-- Information provided follows --

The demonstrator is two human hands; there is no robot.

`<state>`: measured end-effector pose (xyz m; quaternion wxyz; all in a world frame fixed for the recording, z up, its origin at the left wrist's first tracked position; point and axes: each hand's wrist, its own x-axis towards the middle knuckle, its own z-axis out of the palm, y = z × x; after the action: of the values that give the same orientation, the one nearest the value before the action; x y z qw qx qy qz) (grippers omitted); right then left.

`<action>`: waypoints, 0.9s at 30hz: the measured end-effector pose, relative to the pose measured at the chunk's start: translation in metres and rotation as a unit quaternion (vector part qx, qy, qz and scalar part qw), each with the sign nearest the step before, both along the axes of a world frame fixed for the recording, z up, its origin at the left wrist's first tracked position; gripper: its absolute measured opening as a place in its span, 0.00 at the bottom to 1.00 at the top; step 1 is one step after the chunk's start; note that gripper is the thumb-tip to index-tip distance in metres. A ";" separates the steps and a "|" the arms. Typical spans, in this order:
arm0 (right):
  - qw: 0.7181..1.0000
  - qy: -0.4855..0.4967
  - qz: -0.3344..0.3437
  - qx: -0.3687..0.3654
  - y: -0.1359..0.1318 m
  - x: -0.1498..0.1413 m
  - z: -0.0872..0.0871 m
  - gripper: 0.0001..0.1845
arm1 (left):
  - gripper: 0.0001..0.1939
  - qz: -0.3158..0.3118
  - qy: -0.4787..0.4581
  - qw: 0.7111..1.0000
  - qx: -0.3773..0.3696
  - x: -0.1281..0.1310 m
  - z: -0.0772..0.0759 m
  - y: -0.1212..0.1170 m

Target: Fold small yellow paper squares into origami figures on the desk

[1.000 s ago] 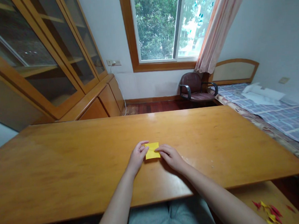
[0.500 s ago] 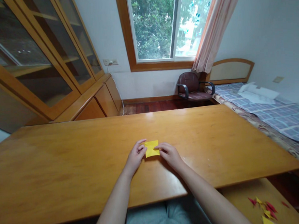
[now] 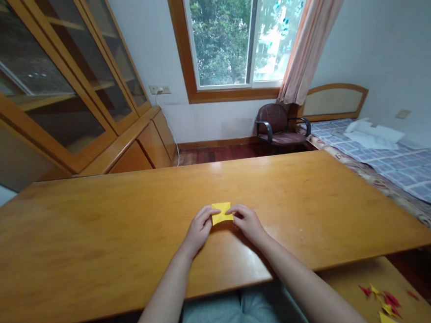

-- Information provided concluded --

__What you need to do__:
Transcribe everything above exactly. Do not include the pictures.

__Written solution__:
The demonstrator is two human hands; there is no robot.

`<state>`: measured end-effector pose (xyz m; quaternion wxyz; all in a world frame fixed for the recording, z up, its origin at the left wrist's first tracked position; point and axes: each hand's wrist, its own x-axis towards the middle knuckle, its own z-axis out of the palm, y = z × x; after the action: of the values that give the same orientation, the one nearest the value before the action; x y z qw qx qy qz) (grippers omitted); right then left.

`<action>`: waypoints, 0.9s at 30hz: the measured end-effector pose, relative to the pose measured at the chunk's start: translation in metres and rotation as a unit quaternion (vector part qx, qy, qz and scalar part qw), each with the sign nearest the step before, both along the axes of a world frame fixed for the recording, z up, its origin at the left wrist's first tracked position; gripper: its absolute measured opening as a place in its span, 0.00 at the bottom to 1.00 at the top; step 1 is one step after the chunk's start; note that gripper is the thumb-tip to index-tip distance in metres. A ";" separates the steps and a "|" the arms. Typical spans, in this order:
arm0 (right):
  - qw: 0.7181..1.0000
  - qy: -0.4855..0.4967
  - qz: -0.3344..0.3437
  - qx: -0.3687..0.3654
  - y: -0.1359..0.1318 m
  - x: -0.1498..0.1413 m
  - z: -0.0872..0.0871 m
  - gripper: 0.0001..0.1845
arm1 (left):
  - gripper: 0.0001..0.1939
  - qz: -0.3158..0.3118
  - qy: -0.4787..0.4581
  - qw: 0.7111..1.0000
  - qx: -0.3773..0.3696
  - x: -0.1281..0.1310 m
  - z: -0.0772..0.0759 m
  - y: -0.1212..0.1170 m

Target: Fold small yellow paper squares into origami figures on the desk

[1.000 s ago] 
[0.500 s ago] 
[now] 

Nothing more belongs to this answer.